Norton Garfinkle, husband, father, grandfather, mentor, professor, entrepreneur, author and philanthropist was a lifelong New Yorker born in the Bronx. His parents, Jacob and Zeena, were both orphaned in pogroms in Eastern Europe. They made their way to the United States, where they met and married. As a first generation American, Norton distinguished himself in New York’s public school system, earning an honors degree at Stuyvesant High School. When he was 17 years old, Norton and the future New York Times executive editor Max Frankel hosted a Sunday radio show, where they discussed the news of the week. Norton won an academic scholarship to Columbia University, where he was a Phi Betta Kappa graduate with honors. He did his graduate work at Columbia and Princeton. Amherst then invited Norton to join its Economics Department, making him one of the youngest professors in its history. Norton taught Economics and Economic History at Amherst and edited The Journal of Economic History. In 1959 DC Heath published Norton’s first book, Lincoln and the Coming of the Civil War. He was 27.
Following his academic career, Norton was a successful entrepreneur across six decades and multiple industries. He pioneered target marketing as the founder of the Brand Rating Research Corporation. His company Cambridge Parallel Processing detected land mines for the US and foreign governments and supplied search engine systems to Reuters. Oral Research Laboratories developed Plax, the first pre-brushing dental rinse. Electronic Retailing Systems created self-checkout systems for supermarkets. As Chairman of the Executive Committee of the Lamaze Institute for Family Education, Norton published Lamaze Parent and Lamaze Baby magazines, as well as instructional materials for new parents distributed by thousands of Childbirth and Nurse Educators in hospitals throughout the country.

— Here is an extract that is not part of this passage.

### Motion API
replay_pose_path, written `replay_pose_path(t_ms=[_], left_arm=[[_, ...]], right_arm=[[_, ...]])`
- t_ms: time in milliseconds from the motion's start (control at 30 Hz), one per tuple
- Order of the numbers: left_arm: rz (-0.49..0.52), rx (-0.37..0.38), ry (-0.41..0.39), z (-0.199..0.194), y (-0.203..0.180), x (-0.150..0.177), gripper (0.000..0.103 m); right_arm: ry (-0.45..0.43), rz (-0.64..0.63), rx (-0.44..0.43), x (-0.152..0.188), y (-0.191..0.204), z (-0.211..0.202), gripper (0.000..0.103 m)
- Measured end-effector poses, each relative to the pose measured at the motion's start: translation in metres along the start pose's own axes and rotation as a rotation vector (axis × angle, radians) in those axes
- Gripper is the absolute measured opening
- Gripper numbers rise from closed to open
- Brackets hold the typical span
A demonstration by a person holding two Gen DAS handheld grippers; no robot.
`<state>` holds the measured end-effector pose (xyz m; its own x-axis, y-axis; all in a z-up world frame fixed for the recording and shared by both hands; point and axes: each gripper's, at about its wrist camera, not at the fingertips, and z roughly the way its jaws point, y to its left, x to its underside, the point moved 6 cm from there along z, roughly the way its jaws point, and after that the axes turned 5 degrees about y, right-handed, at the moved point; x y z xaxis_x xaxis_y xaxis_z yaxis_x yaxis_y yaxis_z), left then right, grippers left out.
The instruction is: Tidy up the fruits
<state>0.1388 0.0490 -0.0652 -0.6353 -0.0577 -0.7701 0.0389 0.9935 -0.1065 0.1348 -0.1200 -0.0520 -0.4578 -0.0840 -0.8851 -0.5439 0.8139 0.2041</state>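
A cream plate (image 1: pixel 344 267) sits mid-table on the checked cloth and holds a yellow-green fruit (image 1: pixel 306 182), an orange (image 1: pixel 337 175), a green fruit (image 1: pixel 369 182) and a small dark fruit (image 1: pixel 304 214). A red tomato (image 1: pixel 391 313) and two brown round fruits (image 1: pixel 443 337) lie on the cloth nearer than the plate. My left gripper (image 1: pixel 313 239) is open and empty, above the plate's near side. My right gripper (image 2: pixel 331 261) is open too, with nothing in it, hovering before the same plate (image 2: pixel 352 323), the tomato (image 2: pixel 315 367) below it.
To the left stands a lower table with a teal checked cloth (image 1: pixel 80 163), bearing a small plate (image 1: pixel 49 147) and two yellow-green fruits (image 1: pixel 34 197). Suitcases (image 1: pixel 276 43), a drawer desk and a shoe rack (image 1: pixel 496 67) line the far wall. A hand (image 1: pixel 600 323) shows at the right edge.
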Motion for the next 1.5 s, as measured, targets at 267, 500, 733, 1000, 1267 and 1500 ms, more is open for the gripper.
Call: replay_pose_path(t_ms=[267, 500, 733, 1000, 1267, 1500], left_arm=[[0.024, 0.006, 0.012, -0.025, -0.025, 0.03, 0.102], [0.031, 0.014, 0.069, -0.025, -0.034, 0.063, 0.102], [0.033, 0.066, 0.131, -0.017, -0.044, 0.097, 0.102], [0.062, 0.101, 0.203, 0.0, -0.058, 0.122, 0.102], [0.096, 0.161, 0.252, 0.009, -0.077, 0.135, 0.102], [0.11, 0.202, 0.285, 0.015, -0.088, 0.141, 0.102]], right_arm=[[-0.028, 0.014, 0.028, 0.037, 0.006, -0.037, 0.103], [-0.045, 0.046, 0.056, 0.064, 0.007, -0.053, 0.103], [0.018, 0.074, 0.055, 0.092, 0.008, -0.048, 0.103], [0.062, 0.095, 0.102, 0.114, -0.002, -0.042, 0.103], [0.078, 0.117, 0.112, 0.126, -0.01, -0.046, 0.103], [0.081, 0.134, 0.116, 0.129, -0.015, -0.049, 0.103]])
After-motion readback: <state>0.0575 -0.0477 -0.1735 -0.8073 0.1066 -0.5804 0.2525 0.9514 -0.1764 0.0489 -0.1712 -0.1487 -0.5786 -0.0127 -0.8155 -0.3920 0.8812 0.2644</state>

An inveterate scholar, Norton returned to academic pursuits later in life. He is the author of The American Dream vs. The Gospel of Wealth: The Fight for a Productive Middle-Class Economy. He co-authored with the preeminent Lincoln historian Harold Holzer, A Just and Generous Nation: Abraham Lincoln and the Fight for American Opportunity. He co-edited with the renowned public opinion analyst and social scientist Daniel Yankelovich, Uniting America: Restoring the Vital Center to American Democracy.
Throughout his life Norton contributed his time and talent in service of a better, more just world. He served as Chairman of the National Hospice Foundation, Chairman of the New York Landmarks Conservancy, Chairman of the George Washington University Institute for Communitarian Policy Studies and Chairman of the Finance Committee of Harlem School of the Arts. He also served on the boards of CUNY’s Macaulay Honors College and Public Agenda.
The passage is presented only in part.